Exercise prompt
Among the lines of the data below, count those that hold the word "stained". Answer with the number alone.

Data extracted from a collection
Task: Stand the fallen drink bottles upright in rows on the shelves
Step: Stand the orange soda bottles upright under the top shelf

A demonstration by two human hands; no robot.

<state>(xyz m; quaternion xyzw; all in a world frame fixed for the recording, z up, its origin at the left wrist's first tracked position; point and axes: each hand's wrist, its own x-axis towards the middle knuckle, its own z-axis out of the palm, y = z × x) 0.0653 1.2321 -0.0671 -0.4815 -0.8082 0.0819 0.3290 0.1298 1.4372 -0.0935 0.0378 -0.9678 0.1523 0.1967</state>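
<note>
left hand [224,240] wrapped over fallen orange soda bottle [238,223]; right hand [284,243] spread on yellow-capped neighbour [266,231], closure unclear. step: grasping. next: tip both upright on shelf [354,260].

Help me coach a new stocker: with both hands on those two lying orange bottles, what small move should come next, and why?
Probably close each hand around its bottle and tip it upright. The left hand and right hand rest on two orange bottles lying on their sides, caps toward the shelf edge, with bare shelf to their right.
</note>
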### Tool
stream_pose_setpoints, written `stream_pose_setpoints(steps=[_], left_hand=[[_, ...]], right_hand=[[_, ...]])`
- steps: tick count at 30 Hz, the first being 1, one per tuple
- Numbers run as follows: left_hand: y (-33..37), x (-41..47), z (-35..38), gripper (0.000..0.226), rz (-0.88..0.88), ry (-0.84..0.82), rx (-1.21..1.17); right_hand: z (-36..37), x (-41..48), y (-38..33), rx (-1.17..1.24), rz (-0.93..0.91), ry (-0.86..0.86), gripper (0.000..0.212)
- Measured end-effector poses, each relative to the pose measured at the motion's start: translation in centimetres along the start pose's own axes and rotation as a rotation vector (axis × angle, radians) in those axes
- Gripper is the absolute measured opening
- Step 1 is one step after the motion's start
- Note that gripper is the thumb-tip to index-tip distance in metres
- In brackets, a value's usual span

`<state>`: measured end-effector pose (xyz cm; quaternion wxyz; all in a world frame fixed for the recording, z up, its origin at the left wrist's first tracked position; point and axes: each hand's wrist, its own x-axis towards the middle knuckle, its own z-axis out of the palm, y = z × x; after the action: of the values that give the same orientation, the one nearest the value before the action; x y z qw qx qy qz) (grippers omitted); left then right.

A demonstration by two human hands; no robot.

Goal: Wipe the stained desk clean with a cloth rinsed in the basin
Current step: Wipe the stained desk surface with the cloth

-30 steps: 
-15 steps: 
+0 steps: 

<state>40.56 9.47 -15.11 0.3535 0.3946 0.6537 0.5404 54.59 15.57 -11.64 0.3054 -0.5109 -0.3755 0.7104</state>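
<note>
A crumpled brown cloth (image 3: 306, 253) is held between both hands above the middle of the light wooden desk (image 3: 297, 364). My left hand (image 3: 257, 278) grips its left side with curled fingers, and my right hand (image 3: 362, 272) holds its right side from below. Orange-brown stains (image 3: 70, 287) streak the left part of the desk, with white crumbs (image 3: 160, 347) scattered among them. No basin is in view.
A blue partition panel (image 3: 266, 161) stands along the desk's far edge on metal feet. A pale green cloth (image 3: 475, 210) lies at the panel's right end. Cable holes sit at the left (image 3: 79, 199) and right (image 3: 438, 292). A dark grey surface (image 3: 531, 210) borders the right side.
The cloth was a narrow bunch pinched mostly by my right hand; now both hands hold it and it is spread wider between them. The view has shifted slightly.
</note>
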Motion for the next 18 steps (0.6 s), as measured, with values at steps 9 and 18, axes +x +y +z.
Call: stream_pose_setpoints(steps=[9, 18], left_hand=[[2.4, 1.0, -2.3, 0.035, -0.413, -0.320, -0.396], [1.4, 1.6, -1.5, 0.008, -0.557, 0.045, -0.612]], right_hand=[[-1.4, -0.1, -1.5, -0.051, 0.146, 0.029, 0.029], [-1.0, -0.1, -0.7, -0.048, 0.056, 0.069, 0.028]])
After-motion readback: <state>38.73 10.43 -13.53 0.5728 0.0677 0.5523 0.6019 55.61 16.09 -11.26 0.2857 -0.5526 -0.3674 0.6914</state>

Output
2